> _Requirement_
How many lines in the data below contain the string "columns"? State that number only.
□ □ □ □ □ □ □
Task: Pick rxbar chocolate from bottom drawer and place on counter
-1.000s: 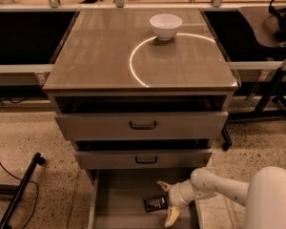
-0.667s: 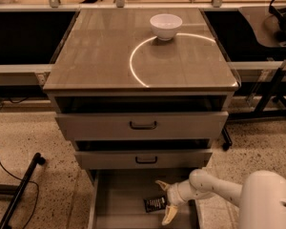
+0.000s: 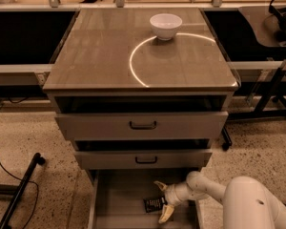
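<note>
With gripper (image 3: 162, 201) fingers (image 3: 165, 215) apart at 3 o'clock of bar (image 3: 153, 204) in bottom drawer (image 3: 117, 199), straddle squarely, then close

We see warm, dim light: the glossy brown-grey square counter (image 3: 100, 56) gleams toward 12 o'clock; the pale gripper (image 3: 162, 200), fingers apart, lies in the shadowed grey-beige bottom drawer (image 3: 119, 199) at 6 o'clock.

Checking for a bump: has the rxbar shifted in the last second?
No. The rxbar lies where it was in the bottom drawer, below the middle handle; the open tool sits at its right end.
</note>
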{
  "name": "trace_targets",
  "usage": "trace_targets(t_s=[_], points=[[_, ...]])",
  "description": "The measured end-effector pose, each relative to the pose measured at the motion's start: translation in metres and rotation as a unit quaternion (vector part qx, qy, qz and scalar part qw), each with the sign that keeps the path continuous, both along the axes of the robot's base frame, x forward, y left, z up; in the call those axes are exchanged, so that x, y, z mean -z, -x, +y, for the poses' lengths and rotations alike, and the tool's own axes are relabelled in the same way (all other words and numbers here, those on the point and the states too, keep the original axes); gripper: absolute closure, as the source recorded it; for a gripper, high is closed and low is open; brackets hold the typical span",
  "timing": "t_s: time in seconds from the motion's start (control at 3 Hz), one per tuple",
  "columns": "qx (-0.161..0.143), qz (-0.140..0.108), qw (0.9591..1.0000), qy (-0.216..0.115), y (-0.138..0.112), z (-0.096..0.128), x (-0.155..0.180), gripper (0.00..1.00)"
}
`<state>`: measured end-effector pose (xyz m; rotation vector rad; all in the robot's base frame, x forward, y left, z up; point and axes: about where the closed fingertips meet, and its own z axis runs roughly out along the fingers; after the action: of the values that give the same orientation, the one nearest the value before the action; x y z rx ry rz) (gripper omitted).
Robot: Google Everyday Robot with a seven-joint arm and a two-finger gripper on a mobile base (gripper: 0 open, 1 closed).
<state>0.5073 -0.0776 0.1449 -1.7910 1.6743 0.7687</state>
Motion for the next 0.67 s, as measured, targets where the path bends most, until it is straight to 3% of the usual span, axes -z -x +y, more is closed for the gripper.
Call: trace_targets(t_s=[0.67], points=[[0.004, 0.016, 0.9999, 0.005, -0.005, 0.006, 0.035, 0.0]])
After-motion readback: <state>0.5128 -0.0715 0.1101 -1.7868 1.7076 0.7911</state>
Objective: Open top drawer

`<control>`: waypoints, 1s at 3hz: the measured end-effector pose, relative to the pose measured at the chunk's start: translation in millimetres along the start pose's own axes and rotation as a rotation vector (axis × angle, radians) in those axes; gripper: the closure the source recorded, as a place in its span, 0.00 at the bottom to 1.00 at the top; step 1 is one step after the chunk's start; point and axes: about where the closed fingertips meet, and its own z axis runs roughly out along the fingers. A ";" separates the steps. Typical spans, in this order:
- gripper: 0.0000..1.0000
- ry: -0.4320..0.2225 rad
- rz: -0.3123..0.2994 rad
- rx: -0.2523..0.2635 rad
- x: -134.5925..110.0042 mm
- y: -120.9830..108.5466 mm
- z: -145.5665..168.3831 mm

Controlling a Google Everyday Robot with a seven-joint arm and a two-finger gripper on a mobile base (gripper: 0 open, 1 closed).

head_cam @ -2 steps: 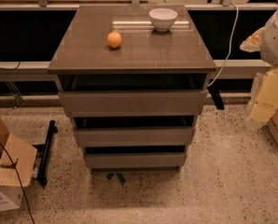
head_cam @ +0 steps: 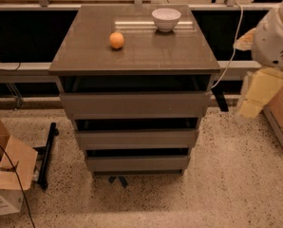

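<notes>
- we see the arm (head_cam: 277,37) enter from the right of the cabinet (head_cam: 132,56), its white body high and its cream gripper (head_cam: 256,95) hanging below it, level with the top drawer (head_cam: 134,105) but apart from it.
- we cannot tell the gripper's state.
- the top drawer sits directly under the cabinet top, with its front forward and a dark strip of interior showing.
- on the cabinet top: an orange (head_cam: 116,40) and a white bowl (head_cam: 166,19).
- a white cable (head_cam: 231,56) hangs between the cabinet and the gripper.
- left of the cabinet, on the floor: a black bar (head_cam: 46,153) and a cardboard box (head_cam: 8,175).
</notes>
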 end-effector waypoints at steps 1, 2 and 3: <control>0.00 -0.091 0.026 0.024 -5.9 -28.9 35.2; 0.00 -0.162 0.039 0.038 -9.2 -54.3 74.4; 0.00 -0.166 0.041 0.042 -9.5 -57.0 78.5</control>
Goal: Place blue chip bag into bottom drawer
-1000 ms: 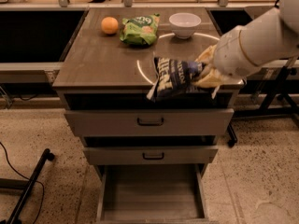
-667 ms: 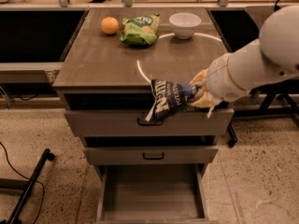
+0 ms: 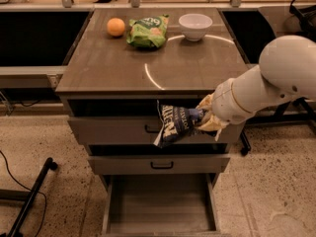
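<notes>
I am holding the blue chip bag (image 3: 174, 125), a crinkly dark navy packet with white lettering, by its right end in my gripper (image 3: 205, 120). My pale yellowish fingers (image 3: 211, 125) are pinching narrow on the foil, so the grip is looking firm. The bag is hanging in the air off the front edge of the grey-brown cabinet top (image 3: 148, 68), level with the grey metal top drawer (image 3: 108, 130) and covering part of its front. It is tilting with its free end down and to the left.

The bottom drawer (image 3: 158, 204), the lowest and deepest grey metal tray, is standing pulled out, and its plain floor is showing nothing inside. The bag is hanging well above it, with the middle drawer and its black handle (image 3: 162, 165) lying between the two.

So I am judging the pick-up as done and the placing as not yet done. What is remaining is bringing the bag down past the two upper fronts, over the open tray, and letting go.

A round orange (image 3: 116, 26), a green chip bag (image 3: 147, 31) and a small white bowl (image 3: 195, 26) are sitting at the back of the top, well apart from my gripper.
</notes>
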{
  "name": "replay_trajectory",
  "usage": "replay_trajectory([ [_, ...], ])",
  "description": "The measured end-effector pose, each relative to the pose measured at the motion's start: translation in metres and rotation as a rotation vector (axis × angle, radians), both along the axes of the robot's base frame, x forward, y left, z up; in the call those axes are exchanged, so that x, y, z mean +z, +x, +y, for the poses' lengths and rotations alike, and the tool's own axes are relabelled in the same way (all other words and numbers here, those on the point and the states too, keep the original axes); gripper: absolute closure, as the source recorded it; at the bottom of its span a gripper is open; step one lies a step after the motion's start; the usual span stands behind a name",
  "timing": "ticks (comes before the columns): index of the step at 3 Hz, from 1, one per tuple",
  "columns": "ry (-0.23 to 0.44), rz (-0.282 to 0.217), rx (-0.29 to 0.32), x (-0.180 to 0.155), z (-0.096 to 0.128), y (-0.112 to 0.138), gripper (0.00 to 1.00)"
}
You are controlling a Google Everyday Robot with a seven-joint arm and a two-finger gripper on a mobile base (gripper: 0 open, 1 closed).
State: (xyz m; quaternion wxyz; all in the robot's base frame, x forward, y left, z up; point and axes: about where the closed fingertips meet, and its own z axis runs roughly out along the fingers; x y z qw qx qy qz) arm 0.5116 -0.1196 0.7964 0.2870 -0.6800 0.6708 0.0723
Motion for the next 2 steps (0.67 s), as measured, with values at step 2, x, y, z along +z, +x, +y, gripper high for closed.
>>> replay_trajectory([
  [2,0.044,0.042,-0.043,-0.067,-0.012,-0.012,1.0],
])
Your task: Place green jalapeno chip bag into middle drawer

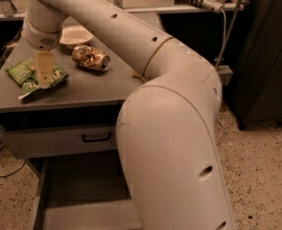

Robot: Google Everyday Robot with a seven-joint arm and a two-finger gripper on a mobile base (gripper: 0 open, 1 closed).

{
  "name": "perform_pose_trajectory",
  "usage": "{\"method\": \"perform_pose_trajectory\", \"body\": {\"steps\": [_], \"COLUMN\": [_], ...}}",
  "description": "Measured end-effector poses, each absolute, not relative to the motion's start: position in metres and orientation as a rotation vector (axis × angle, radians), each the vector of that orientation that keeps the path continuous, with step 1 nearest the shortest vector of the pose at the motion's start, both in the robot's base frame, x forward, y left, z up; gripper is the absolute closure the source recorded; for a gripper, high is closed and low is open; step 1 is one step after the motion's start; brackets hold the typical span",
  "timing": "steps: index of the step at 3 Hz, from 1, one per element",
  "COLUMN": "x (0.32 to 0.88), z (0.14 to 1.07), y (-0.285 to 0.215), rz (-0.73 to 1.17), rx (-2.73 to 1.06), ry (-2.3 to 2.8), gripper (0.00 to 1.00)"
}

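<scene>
Your robot's thick white arm fills the right half of the camera view. It bends at a wide elbow and reaches up and left across the grey metal counter (100,87). At its end the hand (44,75) hangs straight down over the counter's left side, its pale tan tip right on the small crumpled light-green foil chip bag (20,72). You cannot tell from here whether the hand is open or closed.

The bag lies flat on the counter near the left edge, wrinkled, with white lettering and pale edges, partly covered by the hand. Just to its right lies a crushed brown-and-gold can (90,58) on its side. Below the counter, the wide grey metal middle drawer (78,183) stands pulled out, well apart from the bag.
</scene>
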State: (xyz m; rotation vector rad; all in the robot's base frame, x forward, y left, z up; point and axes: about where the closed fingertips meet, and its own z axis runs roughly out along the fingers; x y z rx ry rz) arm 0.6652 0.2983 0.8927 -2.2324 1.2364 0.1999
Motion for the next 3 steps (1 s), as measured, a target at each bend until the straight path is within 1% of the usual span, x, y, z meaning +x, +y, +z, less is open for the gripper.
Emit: {"method": "perform_pose_trajectory", "body": {"steps": [3], "x": [0.661], "z": [0.852], "y": [0.336], "rz": [0.287], "rx": [-2.311], "ry": [1.175], "gripper": [0.00]}}
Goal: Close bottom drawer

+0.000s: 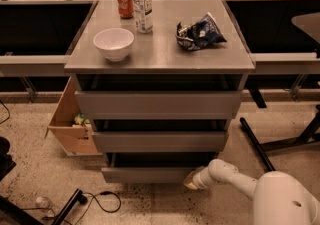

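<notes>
Gripper (191, 180) at right end of bottom drawer (145, 174) front, apparently touching; grasp state indiscernible.

The white arm (234, 178) comes in from the lower right corner of the frame, where its broad rounded shell (282, 203) fills the corner. From there it stretches left and a little upward, narrowing past a rounded joint. The gripper (190, 181) sits low in the frame, just right of centre, pointing left.
</notes>
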You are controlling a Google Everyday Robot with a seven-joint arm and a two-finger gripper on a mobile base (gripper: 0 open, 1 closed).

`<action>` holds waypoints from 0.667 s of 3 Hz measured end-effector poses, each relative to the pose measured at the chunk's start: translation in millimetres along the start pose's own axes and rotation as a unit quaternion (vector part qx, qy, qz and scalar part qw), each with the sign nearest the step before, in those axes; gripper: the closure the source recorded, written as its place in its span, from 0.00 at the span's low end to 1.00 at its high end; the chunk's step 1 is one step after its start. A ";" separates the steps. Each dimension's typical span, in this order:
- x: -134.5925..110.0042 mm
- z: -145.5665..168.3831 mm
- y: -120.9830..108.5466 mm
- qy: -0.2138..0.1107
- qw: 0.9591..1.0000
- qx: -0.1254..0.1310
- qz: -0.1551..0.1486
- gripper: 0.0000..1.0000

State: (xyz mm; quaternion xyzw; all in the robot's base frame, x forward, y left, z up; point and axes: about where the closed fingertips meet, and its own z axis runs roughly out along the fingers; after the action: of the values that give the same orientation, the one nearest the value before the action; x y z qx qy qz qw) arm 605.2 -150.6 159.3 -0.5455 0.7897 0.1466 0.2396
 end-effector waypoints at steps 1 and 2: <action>0.0 0.0 0.0 0.000 1.000 0.000 0.000 0.11; 0.0 0.1 0.1 0.000 1.000 0.000 0.000 0.00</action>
State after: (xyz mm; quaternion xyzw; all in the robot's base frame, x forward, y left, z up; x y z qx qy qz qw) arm 605.1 -150.5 159.2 -0.5455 0.7897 0.1467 0.2396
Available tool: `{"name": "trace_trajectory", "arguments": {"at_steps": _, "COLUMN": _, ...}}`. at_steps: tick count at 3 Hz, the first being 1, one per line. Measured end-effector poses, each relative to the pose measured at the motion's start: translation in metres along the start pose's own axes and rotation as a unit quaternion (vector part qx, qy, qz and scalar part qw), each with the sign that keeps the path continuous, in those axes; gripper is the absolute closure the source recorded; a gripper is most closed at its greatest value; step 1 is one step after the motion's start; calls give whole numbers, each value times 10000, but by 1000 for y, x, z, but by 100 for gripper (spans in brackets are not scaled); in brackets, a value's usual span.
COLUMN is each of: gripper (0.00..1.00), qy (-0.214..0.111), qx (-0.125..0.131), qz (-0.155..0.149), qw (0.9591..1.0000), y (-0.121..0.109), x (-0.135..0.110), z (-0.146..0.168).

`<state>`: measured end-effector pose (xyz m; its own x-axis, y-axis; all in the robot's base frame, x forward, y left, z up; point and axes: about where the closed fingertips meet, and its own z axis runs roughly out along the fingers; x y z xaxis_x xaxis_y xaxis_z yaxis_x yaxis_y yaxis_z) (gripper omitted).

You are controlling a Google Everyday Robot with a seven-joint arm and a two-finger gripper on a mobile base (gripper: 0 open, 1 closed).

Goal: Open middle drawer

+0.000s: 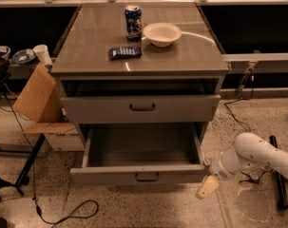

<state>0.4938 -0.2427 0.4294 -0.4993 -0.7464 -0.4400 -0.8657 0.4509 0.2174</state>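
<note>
The middle drawer point(110, 175) is a wide grey drawer with a low front panel and a small dark bar handle point(147, 176). It stands pulled out towards me, and its deep grey tray looks empty. Above it, the taller-fronted drawer point(86, 110) sticks out a little from the cabinet. My gripper point(207, 186) is low, just off the right front corner of the middle drawer's front panel. The white arm point(250, 156) reaches in from the right. No drawer shows below the pulled-out one.
On the cabinet top point(86, 56) are a soda can point(133, 22), a white bowl point(161, 33) and a dark snack packet point(124, 52). A cardboard box point(39, 103) and a stand's legs point(24, 170) are at the left. Cables lie on the floor point(62, 213).
</note>
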Motion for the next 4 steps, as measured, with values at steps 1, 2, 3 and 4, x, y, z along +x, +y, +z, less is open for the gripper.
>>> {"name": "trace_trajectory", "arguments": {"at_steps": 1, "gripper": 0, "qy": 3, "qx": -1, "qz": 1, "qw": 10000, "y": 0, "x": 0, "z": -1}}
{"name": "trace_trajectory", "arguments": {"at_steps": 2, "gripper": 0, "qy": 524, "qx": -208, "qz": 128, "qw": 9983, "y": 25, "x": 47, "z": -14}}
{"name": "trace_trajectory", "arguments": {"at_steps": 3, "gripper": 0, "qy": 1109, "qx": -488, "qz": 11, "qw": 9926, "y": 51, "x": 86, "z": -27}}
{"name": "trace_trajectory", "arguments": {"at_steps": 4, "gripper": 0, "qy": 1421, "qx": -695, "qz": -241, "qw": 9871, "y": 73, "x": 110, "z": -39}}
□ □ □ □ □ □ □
> _Result_
3